The word "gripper" marks the lines to keep; find each one in the data and copy it.

-*-

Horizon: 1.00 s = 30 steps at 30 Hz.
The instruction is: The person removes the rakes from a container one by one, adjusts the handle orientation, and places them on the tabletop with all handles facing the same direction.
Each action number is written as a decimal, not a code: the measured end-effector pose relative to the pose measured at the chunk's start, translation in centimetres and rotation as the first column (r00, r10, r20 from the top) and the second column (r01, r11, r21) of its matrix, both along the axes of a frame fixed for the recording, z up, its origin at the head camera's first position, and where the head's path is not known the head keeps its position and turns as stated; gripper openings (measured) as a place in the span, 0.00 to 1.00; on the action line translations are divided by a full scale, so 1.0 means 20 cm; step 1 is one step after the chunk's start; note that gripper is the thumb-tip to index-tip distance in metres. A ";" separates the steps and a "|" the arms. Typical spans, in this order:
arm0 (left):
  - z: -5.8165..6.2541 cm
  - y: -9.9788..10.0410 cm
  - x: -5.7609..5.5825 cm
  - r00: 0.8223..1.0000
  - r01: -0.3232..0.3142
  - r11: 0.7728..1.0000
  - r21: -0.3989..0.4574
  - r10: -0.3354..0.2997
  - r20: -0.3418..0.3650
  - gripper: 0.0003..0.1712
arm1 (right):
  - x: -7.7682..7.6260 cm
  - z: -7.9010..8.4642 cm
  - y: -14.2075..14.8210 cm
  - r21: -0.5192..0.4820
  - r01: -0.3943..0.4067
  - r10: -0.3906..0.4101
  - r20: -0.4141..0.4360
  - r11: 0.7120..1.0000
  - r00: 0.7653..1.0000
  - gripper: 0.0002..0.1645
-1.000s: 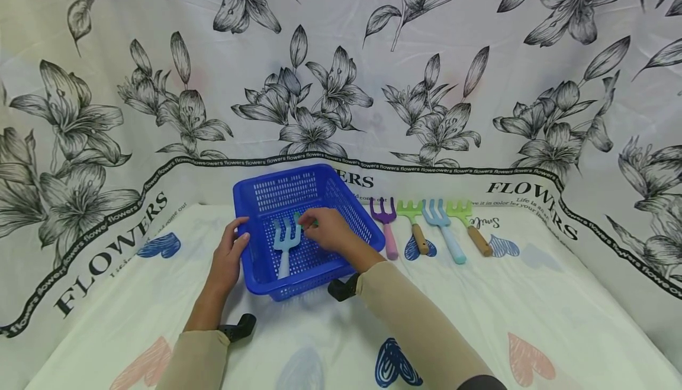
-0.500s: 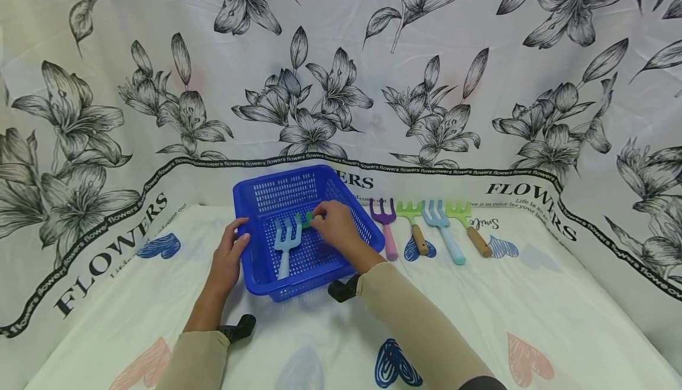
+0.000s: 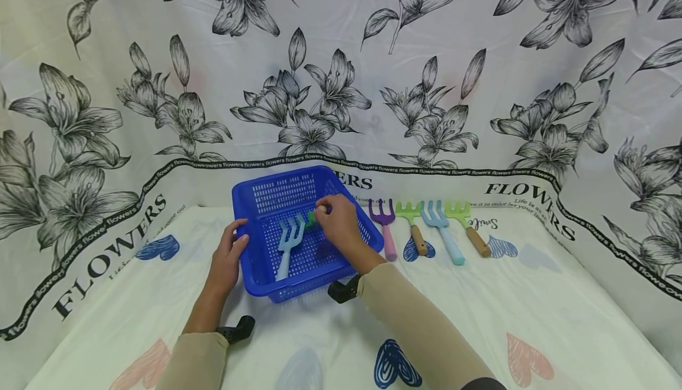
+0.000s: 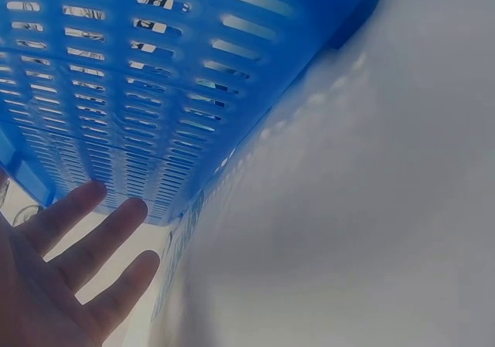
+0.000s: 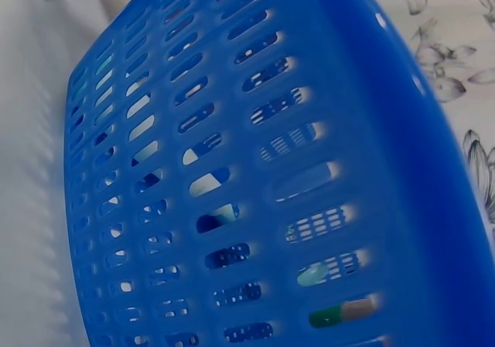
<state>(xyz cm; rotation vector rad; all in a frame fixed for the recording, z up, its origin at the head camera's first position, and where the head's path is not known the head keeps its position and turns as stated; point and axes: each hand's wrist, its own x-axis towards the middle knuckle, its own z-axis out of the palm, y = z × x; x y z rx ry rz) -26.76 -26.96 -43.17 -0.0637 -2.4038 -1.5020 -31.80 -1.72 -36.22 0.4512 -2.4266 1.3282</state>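
A blue plastic basket [image 3: 341, 263] with slotted walls stands tilted in front of me. My left hand [image 3: 226, 260] grips its left rim; in the left wrist view several of its fingers [image 4: 100, 243] extend beside the outer wall. My right hand [image 3: 339, 219] is inside the basket, pinching the wooden handle of a small green garden fork [image 3: 312, 219]; the hand hides much of it. To its left, a light-blue garden fork [image 3: 286, 251] lies in the basket, prongs toward the back. The right wrist view mostly shows the basket's outer wall [image 5: 325, 22], with green and wood glimpsed through one slot.
Right of the basket lie a purple fork with a pink handle [image 3: 389, 242], a green rake with a wooden handle [image 3: 417, 237], a blue fork [image 3: 449, 239] and another green rake [image 3: 478, 242]. A floral cloth [image 3: 437, 112] rises behind.
My right hand has moved slightly right and up within the basket with the green fork, bringing its wooden end into view. The light-blue fork has tilted slightly to the right. My left hand stays put.
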 end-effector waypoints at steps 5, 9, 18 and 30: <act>0.00 0.00 0.00 1.000 -0.001 1.000 0.002 0.001 0.000 0.30 | 0.00 0.00 0.00 -0.063 0.007 -0.012 -0.070 0.998 0.997 0.09; -0.01 0.00 0.00 1.000 0.005 1.000 -0.001 -0.005 -0.009 0.30 | 0.00 -0.01 0.00 -0.117 0.022 -0.032 -0.087 0.993 0.996 0.09; -0.01 0.00 0.00 1.000 0.007 1.000 -0.001 -0.007 -0.011 0.31 | 0.01 0.00 0.01 -0.205 0.024 -0.057 -0.159 0.978 0.986 0.09; 0.00 0.00 0.00 1.000 0.013 1.000 -0.003 -0.013 -0.019 0.30 | 0.01 0.01 0.01 -0.281 -0.019 -0.072 -0.309 0.959 0.948 0.10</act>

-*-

## Answer to the exercise
Each action number is written as a decimal, not a code: the measured end-effector pose relative to the pose measured at the chunk's start, translation in centimetres and rotation as the first column (r00, r10, r20 from the top) and the second column (r01, r11, r21) of its matrix, both along the axes of a frame fixed for the recording, z up, its origin at the head camera's first position, and where the head's path is not known the head keeps its position and turns as stated; gripper openings (measured) as a place in the span, 0.00 to 1.00; on the action line translations are divided by a full scale, so 1.0 means 20 cm; step 1 is one step after the chunk's start; note that gripper is the thumb-tip to index-tip distance in metres. A ";" separates the steps and a "|" the arms. Typical spans, in this order:
  - gripper: 0.0003..0.1712
  - gripper: 0.0002..0.1645

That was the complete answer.